Mesquita será feita quando possível

“Os portugueses são muito simpáticos, só lhes podemos agradecer a hospitalidade”, afirma Mohammed Abu Sayed, o íman principal da Comunidade Islâmica do Bangladesh, repetindo aquilo que o PÚBLICO foi ouvindo dos compatriotas pelas ruas da Mouraria. E, tal como os outros, o religioso di-lo quase como se fosse uma forma de atenuar o que se possa assemelhar a críticas à actuação das autoridades nacionais.

Abu Sayed queixa-se, sobretudo, do que considera ser o clima de insegurança pressentido pela comunidade em redor da Rua do Benformoso. “Há muitos drogados, muita gente a consumir substâncias na rua. E, com isso, há também muito crime associado. As pessoas têm medo, sentem que se está a criar um clima perigoso”, considera o clérigo, dando conta de diversos casos de agressões, assaltos e roubos.

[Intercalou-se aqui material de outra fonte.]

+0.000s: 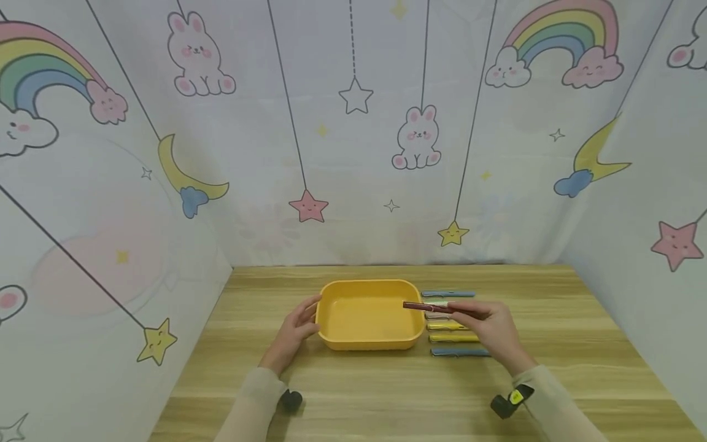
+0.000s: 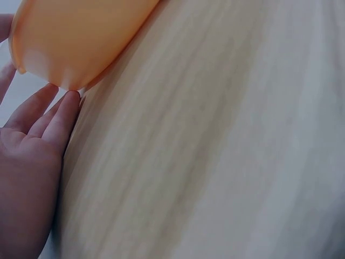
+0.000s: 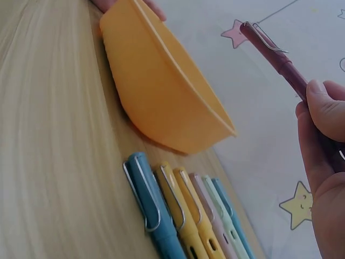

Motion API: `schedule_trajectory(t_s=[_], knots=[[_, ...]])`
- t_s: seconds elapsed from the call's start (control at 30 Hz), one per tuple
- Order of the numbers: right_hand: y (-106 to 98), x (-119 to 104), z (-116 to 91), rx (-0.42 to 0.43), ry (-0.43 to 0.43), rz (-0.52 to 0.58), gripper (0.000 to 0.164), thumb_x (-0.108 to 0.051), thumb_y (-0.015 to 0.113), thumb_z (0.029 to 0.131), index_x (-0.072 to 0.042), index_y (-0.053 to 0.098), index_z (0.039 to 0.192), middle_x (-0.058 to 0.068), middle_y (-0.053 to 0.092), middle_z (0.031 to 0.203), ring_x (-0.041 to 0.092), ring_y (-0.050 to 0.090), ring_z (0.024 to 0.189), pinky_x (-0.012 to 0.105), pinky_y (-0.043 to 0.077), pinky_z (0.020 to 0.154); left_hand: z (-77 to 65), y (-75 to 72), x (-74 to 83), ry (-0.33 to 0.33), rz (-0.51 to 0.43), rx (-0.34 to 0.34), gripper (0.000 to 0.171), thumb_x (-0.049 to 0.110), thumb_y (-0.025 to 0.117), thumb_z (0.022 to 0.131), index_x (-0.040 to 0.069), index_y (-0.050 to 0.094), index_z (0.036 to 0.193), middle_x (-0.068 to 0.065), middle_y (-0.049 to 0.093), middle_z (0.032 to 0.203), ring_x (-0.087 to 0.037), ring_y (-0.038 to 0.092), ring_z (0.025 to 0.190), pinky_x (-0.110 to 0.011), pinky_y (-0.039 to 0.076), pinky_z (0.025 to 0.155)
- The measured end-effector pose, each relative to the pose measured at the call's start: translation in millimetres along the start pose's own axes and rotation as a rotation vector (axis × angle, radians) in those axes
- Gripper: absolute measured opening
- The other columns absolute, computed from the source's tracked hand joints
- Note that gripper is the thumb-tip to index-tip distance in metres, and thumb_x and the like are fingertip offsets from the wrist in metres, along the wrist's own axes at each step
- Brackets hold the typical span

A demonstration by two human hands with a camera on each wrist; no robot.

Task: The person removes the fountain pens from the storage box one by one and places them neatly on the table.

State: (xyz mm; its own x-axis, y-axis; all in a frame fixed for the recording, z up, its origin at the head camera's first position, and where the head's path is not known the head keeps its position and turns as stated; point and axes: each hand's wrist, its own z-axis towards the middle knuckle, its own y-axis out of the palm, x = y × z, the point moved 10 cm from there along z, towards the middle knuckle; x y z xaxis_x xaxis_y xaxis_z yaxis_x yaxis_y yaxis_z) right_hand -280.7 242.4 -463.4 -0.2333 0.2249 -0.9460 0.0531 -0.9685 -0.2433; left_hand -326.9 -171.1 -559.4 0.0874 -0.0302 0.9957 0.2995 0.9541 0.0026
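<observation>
A yellow plastic basin [image 1: 364, 345] sits on the table, with nothing seen inside it. At its left end rests my left hand [image 1: 294, 331], fingers fairly straight; the left wrist view has their fingertips [image 2: 69, 102] against the basin's outer wall [image 2: 70, 43]. My right hand [image 1: 493, 328] pinches a dark red pen [image 1: 422, 306] between thumb and fingers. This pen's clip end points left, overlapping the basin's right rim in the head view. In the right wrist view, the pen [image 3: 269, 48] is held up above the table.
Right of the basin, several capped pens lie side by side: a dark blue pen [image 3: 148, 199], two yellow pens [image 3: 178, 210], a pink one, a pale green one and a lighter blue pen [image 1: 448, 294]. A patterned curtain [image 1: 353, 245] stands behind the wooden table [image 1: 375, 393].
</observation>
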Motion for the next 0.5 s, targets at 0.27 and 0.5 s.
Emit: schedule_trajectory(t_s=[0.27, 0.5], knots=[[-9, 3, -20, -0.004, -0.061, 0.05, 0.027, 0.001, 0.076, 0.093, 0.013, 0.073, 0.117, 0.004, 0.08, 0.11, 0.012, 0.076, 0.098, 0.029, 0.063, 0.077, 0.2, -0.2, -0.7, -0.002, 0.013, 0.004, 0.068, 0.002, 0.066, 0.097, 0.011, 0.042, 0.16, -0.021, 0.038, 0.166, -0.039, 0.036, 0.153, -0.026, 0.044, 0.111], [-15, 12, -37, -0.014, -0.041, 0.057, 0.026, 0.002, 0.076, 0.092, 0.015, 0.073, 0.115, 0.008, 0.08, 0.111, 0.009, 0.076, 0.1, 0.026, 0.062, 0.081, -0.3, -0.6, -0.4, -0.014, 0.008, 0.012, 0.068, 0.001, 0.065, 0.097, 0.011, 0.043, 0.16, -0.02, 0.039, 0.165, -0.037, 0.037, 0.153, -0.025, 0.045, 0.11]])
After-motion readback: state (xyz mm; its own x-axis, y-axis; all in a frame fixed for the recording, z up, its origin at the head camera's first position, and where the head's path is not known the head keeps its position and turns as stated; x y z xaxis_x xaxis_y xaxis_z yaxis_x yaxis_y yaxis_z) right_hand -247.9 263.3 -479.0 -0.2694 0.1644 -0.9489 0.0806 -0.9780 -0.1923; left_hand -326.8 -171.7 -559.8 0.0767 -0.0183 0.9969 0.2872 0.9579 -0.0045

Recentemente, e numa só noite, naquela zona, conta, terão sido assaltadas sete viaturas. Por isso, pede mais vigilância, incluindo o recurso a videovigilância. “Os drogados perderam o medo e ameaçam-nos. Se dizes que vais chamar a polícia, eles dizem ‘então, chama!’”, conta, garantindo que os seus conterrâneos “são boas pessoas, cumpridoras das leis”.

Essa crescente comunidade, que o íman não consegue quantificar, é justificação suficiente para que se construa a nova mesquita entre as ruas do Benformoso e da Palma, considera. Prometido há uma década, quando a Câmara de Lisboa era liderada por António Costa, tem visto a sua edificação ser sucessivamente adiada devido à contestação do processo de expropriação, por parte do senhorio de dois imóveis cuja demolição é necessária para o projecto avançar.

Ante a informação de que o templo poderia, afinal, não avançar, Abu Sayed mostra-se paciente. “Não temos mais espaço aqui. Precisamos mesmo da nova mesquita. A câmara vai fazê-la quando for possível”, diz.